Project description:
Convoca Deep Data is the most ambitious digital platform that Convoca.pe has ever developed. This platform gathers relevant information on the extractive industries of the mining and hydrocarbons industries in Peru.
In order to develop this platform we processed 2.4 million data, and analyzed information that dated back a hundred years and indicators that measure, for instance, the level of non-compliance with environmental and labor regulations in the last 15 years.
Additionally, we processed a 16-year-period of information that contains over 200 open files on environmental matters and a registry of penalties and sanctions imposed between 2014-2019.
Impact reached:
Given the quality, quantity, and access of the information, non-government institutions and organizations of the civil society in Peru have contacted Convoca seeking to establish alliances and partnerships.
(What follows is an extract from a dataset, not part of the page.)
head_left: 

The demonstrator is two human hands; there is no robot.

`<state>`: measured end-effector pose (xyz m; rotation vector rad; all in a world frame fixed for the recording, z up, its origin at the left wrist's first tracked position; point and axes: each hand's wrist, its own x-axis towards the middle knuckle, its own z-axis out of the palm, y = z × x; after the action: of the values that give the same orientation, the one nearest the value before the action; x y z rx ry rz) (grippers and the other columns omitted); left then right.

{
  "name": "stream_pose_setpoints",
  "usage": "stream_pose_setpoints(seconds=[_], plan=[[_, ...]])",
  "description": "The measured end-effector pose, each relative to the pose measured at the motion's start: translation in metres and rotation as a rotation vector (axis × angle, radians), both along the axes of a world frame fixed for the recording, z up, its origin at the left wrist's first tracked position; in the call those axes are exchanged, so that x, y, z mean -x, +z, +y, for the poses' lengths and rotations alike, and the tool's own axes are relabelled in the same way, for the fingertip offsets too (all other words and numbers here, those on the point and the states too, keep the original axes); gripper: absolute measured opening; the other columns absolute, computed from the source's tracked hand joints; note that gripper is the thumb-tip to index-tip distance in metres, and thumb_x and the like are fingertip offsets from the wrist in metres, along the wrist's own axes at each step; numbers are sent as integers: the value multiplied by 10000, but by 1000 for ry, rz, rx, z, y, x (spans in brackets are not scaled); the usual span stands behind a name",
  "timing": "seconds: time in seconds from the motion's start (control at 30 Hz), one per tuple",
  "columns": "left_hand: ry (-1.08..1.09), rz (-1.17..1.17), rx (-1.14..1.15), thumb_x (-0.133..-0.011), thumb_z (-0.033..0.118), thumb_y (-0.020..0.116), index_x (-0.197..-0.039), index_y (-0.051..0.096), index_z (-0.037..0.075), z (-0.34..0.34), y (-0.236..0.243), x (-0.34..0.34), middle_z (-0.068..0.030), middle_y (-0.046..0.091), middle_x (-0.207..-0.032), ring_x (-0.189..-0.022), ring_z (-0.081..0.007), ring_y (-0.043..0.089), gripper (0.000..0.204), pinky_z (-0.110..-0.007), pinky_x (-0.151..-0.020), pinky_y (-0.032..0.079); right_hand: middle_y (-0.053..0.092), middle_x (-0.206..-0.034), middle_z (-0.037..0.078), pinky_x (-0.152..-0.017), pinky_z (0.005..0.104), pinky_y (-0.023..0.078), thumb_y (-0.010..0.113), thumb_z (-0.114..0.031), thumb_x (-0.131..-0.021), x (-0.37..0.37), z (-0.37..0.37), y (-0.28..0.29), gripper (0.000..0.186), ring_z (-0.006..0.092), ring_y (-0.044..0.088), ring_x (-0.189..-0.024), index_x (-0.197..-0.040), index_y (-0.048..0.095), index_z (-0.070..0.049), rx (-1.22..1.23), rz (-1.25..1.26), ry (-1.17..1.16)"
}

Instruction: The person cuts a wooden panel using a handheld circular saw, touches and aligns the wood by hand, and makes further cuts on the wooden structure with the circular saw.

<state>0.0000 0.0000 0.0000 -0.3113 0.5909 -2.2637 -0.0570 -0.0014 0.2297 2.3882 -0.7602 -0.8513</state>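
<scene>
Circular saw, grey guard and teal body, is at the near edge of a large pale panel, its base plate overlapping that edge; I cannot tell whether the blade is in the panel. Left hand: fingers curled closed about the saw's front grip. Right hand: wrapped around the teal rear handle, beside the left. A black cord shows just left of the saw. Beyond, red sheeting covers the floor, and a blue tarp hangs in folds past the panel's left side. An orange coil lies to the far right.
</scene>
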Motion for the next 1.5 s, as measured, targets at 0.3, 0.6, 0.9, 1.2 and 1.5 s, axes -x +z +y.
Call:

These dynamics are essential to both secure the sustainability of the project in the long term and apply our methodology to other business sectors that register too serious infractions violating labor and environmental protection norms affecting indigenous people.
In order to develop DeepData, our team had to process highly sensitive data that contains information on the mining industry, one of the most powerful economic activities that has brought up several conflicts and disputes over natural resources in Peru.
For developing this platform our team created a traffic light that identifies large oil and mining companies based on the severity of environmental law violations (highly,frequently, moderately, or little infringing). In order to do so, we established a weighted value using statistical methods to indicate the number of environmental violations and the level of severity.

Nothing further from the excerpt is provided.